**Exercise directions**
When you reach the line containing "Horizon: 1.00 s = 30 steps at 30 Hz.", stop after it; until then, copy each line of the listing exactly, starting with the first.
╔══
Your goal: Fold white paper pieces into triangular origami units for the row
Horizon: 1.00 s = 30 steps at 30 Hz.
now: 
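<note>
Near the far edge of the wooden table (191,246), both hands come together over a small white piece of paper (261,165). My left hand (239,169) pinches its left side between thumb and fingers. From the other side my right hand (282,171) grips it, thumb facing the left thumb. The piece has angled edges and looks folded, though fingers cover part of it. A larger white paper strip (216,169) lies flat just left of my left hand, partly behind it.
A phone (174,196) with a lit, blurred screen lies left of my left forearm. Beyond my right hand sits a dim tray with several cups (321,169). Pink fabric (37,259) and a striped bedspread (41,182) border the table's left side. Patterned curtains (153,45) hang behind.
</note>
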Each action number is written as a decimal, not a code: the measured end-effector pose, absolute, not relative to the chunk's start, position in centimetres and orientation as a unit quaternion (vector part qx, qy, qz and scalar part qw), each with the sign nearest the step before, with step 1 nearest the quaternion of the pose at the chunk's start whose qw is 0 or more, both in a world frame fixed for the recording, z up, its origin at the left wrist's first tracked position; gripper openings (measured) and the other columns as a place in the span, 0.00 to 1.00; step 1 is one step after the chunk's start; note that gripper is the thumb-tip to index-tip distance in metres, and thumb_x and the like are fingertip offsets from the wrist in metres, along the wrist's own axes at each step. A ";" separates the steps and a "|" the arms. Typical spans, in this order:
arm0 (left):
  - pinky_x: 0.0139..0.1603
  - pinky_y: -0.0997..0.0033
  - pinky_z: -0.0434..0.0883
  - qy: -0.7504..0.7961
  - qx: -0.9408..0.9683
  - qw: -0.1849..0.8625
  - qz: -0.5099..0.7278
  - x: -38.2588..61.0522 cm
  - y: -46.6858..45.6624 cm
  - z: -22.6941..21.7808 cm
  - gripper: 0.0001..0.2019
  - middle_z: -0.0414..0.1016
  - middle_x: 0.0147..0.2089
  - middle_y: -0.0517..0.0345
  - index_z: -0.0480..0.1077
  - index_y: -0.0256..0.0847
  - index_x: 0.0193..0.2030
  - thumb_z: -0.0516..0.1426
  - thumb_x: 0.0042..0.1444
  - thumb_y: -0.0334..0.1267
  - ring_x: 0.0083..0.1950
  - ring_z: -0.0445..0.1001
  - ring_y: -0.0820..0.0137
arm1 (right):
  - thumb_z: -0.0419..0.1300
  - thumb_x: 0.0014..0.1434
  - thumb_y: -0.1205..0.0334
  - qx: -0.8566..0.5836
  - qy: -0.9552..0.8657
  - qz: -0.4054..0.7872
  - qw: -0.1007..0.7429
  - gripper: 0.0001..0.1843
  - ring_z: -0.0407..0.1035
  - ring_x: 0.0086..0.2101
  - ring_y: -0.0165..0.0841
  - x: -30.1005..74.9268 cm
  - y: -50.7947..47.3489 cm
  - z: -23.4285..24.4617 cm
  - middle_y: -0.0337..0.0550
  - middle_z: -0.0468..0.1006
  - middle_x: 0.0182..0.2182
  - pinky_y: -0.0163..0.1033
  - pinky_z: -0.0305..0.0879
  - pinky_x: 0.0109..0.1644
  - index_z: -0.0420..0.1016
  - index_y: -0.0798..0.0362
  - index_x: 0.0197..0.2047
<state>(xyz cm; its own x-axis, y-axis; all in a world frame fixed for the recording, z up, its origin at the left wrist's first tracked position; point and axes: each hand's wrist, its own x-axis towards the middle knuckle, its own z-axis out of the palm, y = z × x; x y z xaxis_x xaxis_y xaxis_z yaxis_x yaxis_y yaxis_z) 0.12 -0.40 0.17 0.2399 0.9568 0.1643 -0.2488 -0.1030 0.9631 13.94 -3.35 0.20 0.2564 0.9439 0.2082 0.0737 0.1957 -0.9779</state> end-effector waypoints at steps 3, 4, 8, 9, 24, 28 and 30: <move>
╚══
**Exercise answer**
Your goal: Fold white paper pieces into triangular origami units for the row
Horizon: 1.00 s = 30 steps at 30 Hz.

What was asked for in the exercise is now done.